This time on TWIBW: Perverts and plot exposition! Alongside Ichigo's sexy human face. (Or something like that.)


A/N: I ended up renaming Kon. I suspect the mod-soul himself is slightly more imaginative than Ichigo is... but only slightly. The gigai probably won't be used all that much until a little bit later, to be honest. In theory, it should be possible for a gigai to be usable for a hollow (or, at least, an arrancar), although I suspect you would need to make quite a lot of adaptations - hence such a gigai only turning up at this point in the story. The odds of anyone ever needing to make such a thing beforehand would be abysmally low, at any rate. This chapter took longer than the others to write... I got a little stuck with some parts of it.


"Ah... Ichigo-kun, Uryuu-kun. This is unexpected..."

"Did you finish it yet?"

"It's almost done. You really did ask for something very specialist. Concealing and transforming your reiatsu into something completely different without burning away... not to mention the fact that with your level of reiatsu, what you want needs to be quite hardy. But it should be ready quite shortly." Urahara fanned himself. "I believe Tessai is adding the finishing touches to it, at any rate. It should be ready for use at the end of the day."

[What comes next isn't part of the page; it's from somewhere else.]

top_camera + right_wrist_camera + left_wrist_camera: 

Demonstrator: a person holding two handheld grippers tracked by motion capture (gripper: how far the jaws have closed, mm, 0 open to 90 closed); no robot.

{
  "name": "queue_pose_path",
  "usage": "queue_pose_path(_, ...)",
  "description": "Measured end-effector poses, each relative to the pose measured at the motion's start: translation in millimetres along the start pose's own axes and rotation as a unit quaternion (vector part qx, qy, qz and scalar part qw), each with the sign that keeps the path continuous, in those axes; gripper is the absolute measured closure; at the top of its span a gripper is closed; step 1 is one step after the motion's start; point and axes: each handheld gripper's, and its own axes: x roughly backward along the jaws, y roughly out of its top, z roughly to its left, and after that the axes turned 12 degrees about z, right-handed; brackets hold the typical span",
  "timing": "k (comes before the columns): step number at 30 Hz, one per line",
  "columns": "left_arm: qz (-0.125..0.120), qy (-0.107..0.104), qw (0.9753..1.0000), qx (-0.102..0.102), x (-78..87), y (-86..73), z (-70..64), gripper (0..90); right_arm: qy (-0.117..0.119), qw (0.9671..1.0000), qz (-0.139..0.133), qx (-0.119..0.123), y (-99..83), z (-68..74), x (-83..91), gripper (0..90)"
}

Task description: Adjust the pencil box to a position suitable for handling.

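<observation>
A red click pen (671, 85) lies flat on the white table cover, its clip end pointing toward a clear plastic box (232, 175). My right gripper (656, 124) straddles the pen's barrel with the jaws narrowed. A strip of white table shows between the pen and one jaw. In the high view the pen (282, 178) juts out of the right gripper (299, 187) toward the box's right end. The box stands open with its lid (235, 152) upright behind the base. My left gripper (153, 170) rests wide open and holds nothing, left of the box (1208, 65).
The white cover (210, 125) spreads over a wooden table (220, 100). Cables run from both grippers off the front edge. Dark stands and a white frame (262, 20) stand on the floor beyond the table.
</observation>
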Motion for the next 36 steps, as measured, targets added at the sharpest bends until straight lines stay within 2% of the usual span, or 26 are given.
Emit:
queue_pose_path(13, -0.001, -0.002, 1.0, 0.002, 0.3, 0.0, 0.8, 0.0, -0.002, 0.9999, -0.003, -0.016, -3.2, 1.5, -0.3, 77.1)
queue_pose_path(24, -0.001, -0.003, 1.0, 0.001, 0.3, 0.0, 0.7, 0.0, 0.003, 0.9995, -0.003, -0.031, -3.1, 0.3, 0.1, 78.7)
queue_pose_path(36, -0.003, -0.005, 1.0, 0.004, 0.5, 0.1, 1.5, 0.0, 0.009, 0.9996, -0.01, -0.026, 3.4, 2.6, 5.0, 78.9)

"Thanks. It's not something I'd really want to use all of the time, of course, but – "

"I perfectly understand."

"Urahara-dono." Tessai's head poked around the doorframe. "It is done."

"Perfect timing! Well then," Urahara declared, beaming at Ichigo, "shall we give it a test run?"

"Are you sure this is going to work?" Uryuu asked sceptically. "I remember what happened the last time." He shuddered at the memory. The gigai had been effectively shredded to pieces, and since it had been semi-organic in order to fool a casual inspection, the mess had gone everywhere.

"My, my, Uryuu-kun, don't you have any faith in my abilities?..."

"No," he replied, bluntly. Not after having to clean up 40kg of what was effectively minced gigai. I never managed to get the bloodstains out of that outfit...

"It's not as if you didn't manage to make a brand new top in about 15 minutes afterwards. Besides, it's not your gigai." Ichigo stuck his tongue out at Uryuu a little, causing the latter to mentally berate himself.

…anyone who thinks permanent mental connections are a good idea? They're an idiot.

Urahara looked bewildered for a brief second, before wisely deciding not to question the whole thing.

"Tessai-san, could you please bring it up? Oh, and also... if you're using that, of course you'll need a gikongan... now then..."

Both men vanished back into the depths of the shop.


"Are you sure this is a good idea?" the Quincy asked quietly.

"It'll make things easier. Besides... there are people around with high spiritual pressure other than just yourself and Kuchiki. This'll make things easier."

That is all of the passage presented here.